Source code in src/riverbank/postprocessors/consolidate.py
@dataclass
class ConsolidatedTriple:
    """A triple whose confidence has been consolidated across multiple extractions.

    Attributes
    ----------
    subject, predicate, object_value:
        The canonical triple components (as extracted — not normalised).
    final_confidence:
        Noisy-OR confidence after source-diversity weighting.
    raw_confidences:
        List of per-extraction confidence values before consolidation.
    provenance:
        List of :class:`ProvenanceRecord` for every contributing extraction.
    source_diversity:
        Number of *distinct* source documents that produced this triple.
        Fragments within the same document are de-duplicated before
        applying noisy-OR (one vote per document).
    """

    subject: str
    predicate: str
    object_value: str
    final_confidence: float
    raw_confidences: list[float] = field(default_factory=list)
    provenance: list[ProvenanceRecord] = field(default_factory=list)
    source_diversity: int = 1

NoisyORConsolidator

Consolidate per-fragment confidence values using noisy-OR.

Parameters

trusted_threshold: Confidence at or above which a consolidated triple is considered trusted.

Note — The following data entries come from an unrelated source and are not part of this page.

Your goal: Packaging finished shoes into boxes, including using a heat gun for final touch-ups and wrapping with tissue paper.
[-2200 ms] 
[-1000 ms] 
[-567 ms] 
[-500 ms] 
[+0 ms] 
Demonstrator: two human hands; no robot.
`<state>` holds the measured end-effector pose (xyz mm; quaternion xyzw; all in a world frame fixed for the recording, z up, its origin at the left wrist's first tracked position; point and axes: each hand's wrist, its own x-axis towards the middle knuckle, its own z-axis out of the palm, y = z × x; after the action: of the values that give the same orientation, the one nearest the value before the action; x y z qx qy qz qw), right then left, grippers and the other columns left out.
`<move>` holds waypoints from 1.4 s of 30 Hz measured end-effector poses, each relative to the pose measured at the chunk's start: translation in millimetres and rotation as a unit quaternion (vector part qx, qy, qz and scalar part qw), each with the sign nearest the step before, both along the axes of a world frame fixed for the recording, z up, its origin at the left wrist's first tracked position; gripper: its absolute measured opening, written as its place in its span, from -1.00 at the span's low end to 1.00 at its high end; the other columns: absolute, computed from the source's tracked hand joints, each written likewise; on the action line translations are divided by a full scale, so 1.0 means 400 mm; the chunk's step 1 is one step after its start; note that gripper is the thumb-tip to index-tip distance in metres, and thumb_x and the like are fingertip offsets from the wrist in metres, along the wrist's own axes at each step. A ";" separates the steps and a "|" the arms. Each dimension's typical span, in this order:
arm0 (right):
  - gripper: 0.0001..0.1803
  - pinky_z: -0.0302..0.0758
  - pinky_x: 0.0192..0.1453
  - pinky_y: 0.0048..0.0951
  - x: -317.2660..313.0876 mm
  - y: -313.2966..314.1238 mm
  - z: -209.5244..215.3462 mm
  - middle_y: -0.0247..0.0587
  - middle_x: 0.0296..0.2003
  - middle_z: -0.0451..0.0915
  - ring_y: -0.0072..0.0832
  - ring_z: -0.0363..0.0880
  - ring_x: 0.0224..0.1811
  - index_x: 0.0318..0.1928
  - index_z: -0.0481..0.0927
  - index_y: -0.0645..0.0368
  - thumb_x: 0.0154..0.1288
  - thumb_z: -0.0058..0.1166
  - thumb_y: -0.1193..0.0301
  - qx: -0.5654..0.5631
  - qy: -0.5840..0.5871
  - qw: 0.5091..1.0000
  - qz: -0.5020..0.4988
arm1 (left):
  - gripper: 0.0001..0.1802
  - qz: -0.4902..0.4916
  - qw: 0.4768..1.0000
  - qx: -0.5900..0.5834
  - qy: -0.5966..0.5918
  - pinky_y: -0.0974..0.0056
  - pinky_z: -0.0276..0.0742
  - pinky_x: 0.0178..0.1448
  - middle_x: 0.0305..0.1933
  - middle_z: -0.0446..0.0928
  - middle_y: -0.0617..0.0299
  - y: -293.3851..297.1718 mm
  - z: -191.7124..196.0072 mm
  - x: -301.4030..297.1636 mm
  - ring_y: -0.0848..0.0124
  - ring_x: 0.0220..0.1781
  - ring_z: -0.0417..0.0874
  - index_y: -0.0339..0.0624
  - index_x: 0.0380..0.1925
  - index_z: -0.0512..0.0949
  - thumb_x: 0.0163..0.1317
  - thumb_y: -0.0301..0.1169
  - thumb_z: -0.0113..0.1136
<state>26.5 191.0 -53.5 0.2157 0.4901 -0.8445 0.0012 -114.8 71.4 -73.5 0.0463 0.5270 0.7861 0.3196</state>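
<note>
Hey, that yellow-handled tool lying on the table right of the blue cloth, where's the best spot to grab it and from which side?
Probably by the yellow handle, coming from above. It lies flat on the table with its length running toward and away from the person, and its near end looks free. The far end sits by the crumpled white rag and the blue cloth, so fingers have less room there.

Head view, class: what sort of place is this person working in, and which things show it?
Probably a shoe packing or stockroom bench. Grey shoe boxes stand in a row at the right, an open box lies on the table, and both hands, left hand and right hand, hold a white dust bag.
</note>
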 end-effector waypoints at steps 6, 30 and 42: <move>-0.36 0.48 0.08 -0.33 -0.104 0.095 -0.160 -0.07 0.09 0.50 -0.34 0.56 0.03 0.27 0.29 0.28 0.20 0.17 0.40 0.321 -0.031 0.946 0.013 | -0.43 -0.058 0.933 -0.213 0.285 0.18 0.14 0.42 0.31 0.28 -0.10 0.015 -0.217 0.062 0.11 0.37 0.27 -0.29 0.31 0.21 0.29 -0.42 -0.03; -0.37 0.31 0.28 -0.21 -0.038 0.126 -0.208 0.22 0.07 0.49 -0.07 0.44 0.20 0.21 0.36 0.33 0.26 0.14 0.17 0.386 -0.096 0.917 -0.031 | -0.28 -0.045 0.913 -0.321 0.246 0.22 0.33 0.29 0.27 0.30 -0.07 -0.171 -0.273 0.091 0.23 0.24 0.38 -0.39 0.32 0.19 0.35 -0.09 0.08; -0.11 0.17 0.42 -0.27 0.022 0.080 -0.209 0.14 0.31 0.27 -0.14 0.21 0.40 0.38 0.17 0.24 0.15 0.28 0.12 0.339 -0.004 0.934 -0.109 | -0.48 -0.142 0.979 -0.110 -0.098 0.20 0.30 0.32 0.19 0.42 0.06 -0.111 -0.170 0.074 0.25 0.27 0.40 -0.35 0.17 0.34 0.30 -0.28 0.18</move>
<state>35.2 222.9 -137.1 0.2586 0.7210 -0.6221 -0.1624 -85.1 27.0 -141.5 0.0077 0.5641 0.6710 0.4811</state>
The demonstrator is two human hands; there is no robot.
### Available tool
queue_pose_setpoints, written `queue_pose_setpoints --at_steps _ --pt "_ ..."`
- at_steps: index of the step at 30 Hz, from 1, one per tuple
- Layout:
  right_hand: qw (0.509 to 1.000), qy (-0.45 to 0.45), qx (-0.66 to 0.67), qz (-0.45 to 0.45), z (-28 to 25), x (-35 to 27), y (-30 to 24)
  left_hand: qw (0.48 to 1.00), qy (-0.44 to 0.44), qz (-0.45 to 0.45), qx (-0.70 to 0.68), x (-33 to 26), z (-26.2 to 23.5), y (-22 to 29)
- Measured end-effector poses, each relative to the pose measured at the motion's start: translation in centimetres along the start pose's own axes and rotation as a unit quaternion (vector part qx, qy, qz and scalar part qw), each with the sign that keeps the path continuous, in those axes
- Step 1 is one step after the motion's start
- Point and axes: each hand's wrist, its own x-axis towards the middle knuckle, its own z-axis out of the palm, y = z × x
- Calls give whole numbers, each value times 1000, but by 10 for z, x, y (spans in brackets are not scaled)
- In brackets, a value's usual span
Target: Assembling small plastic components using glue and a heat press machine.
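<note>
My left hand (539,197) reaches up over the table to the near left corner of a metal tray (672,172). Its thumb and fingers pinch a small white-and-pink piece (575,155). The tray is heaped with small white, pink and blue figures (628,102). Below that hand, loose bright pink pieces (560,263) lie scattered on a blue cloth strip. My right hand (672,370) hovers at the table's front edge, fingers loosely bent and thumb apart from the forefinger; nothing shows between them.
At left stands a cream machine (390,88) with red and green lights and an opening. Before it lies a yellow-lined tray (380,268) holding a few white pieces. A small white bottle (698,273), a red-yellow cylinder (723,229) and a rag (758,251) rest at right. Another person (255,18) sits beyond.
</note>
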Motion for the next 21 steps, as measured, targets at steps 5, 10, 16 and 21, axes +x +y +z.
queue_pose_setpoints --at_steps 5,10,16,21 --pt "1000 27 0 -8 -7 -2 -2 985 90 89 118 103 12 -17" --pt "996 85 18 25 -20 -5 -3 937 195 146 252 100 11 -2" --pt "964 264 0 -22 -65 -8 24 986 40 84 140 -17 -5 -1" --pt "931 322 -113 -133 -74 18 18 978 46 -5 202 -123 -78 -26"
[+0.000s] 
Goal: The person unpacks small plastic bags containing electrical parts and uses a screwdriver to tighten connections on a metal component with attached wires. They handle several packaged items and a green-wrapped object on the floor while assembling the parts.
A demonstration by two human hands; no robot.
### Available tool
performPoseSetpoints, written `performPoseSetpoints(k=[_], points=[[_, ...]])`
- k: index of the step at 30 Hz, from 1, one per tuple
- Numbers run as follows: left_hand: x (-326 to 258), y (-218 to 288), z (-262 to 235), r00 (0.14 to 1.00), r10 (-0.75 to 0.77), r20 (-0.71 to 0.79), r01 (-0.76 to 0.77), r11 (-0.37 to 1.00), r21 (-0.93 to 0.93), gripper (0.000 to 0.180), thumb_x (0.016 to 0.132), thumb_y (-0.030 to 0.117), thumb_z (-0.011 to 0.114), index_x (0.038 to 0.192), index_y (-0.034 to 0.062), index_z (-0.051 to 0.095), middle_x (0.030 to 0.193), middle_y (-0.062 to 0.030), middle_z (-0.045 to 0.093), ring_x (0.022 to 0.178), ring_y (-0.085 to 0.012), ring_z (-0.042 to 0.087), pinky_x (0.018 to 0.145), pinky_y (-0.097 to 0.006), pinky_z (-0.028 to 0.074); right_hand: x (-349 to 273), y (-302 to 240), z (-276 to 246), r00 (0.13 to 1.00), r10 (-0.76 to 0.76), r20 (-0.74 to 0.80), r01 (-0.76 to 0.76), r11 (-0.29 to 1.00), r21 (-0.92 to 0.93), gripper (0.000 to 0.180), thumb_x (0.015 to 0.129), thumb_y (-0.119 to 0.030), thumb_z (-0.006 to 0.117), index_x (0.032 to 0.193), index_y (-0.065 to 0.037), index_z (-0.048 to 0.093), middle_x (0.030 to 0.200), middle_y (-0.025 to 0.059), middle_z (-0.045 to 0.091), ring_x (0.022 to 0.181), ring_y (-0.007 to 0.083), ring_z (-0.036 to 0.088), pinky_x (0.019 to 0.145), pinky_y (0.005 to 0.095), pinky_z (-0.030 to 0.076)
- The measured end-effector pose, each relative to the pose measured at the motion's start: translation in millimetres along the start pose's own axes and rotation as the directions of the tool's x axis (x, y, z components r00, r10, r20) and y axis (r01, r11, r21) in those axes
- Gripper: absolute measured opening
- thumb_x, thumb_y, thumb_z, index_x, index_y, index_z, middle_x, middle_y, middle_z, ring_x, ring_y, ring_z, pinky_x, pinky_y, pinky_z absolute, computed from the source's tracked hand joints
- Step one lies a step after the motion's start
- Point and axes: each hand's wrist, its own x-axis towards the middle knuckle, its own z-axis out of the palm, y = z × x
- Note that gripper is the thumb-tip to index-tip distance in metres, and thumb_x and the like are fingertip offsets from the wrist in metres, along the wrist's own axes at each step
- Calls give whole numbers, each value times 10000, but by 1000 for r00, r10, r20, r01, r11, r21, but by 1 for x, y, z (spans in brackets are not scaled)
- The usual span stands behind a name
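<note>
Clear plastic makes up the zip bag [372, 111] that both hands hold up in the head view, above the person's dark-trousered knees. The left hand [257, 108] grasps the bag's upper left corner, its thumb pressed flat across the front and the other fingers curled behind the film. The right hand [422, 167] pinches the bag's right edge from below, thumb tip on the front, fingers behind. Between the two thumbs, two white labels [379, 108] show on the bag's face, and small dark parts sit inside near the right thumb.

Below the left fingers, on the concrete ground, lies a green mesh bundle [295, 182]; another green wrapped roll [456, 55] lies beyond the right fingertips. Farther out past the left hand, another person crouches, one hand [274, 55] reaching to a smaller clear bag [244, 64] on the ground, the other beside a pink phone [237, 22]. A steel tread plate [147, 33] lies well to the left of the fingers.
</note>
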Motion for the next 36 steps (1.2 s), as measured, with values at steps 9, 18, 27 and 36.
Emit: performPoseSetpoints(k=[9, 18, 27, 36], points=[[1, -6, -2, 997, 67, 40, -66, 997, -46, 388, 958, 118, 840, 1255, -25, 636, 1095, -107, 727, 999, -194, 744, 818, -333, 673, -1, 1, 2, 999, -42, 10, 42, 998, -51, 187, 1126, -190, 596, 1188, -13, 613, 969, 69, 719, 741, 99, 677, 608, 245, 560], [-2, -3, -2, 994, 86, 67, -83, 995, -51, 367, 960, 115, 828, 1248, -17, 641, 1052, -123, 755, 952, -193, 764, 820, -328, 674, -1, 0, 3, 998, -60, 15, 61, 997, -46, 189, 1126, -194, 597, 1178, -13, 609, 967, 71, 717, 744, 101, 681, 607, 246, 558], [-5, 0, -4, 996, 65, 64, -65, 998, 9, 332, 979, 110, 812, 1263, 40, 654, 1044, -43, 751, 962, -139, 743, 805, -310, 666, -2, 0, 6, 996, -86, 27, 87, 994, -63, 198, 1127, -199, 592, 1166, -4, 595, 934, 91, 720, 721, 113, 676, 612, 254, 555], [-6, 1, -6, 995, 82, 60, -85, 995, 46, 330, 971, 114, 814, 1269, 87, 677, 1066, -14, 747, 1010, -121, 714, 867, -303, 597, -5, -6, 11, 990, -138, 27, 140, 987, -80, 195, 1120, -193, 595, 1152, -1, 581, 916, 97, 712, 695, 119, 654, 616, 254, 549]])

Default 0.75 matches the per-triple routing threshold from v0.12.0.

Source code in src/riverbank/postprocessors/consolidate.py
class NoisyORConsolidator:
    """Consolidate per-fragment confidence values using noisy-OR.

    Parameters
    ----------
    trusted_threshold:
        Confidence at or above which a consolidated triple is considered
        trusted.  Default 0.75 matches the per-triple routing threshold from
        v0.12.0.
    """

    def __init__(self, trusted_threshold: float = 0.75) -> None:
        self.trusted_threshold = trusted_threshold

    # ------------------------------------------------------------------
    # Public API
    # ------------------------------------------------------------------

    def consolidate(
        self,
        triples: Sequence[Any],
    ) -> list[ConsolidatedTriple]:
        """Consolidate a flat list of (possibly duplicate) extracted triples.

        Each element of *triples* must expose the attributes:
        ``subject``, ``predicate``, ``object_value``, ``confidence``,
        ``evidence`` (with ``.source_iri``, ``.excerpt``), and optionally
        ``fragment_key``.

        Returns a deduplicated list of :class:`ConsolidatedTriple` sorted by
        ``final_confidence`` descending.
        """
        # Group raw extractions by normalised triple key
        groups: dict[TripleKey, list[Any]] = {}
        for t in triples:
            key = _normalise_key(t)
            groups.setdefault(key, []).append(t)

        results: list[ConsolidatedTriple] = []
        for key, group in groups.items():
            subj, pred, obj = key
            # Pick canonical (non-normalised) values from the highest-confidence instance
            best = max(group, key=lambda t: float(getattr(t, "confidence", 0.0)))
            canon_subj = getattr(best, "subject", subj)
            canon_pred = getattr(best, "predicate", pred)
            canon_obj = getattr(best, "object_value", obj)

            prov_records, raw_confs, source_diversity = _build_provenance(group)
            final_conf = _noisy_or_with_diversity(group)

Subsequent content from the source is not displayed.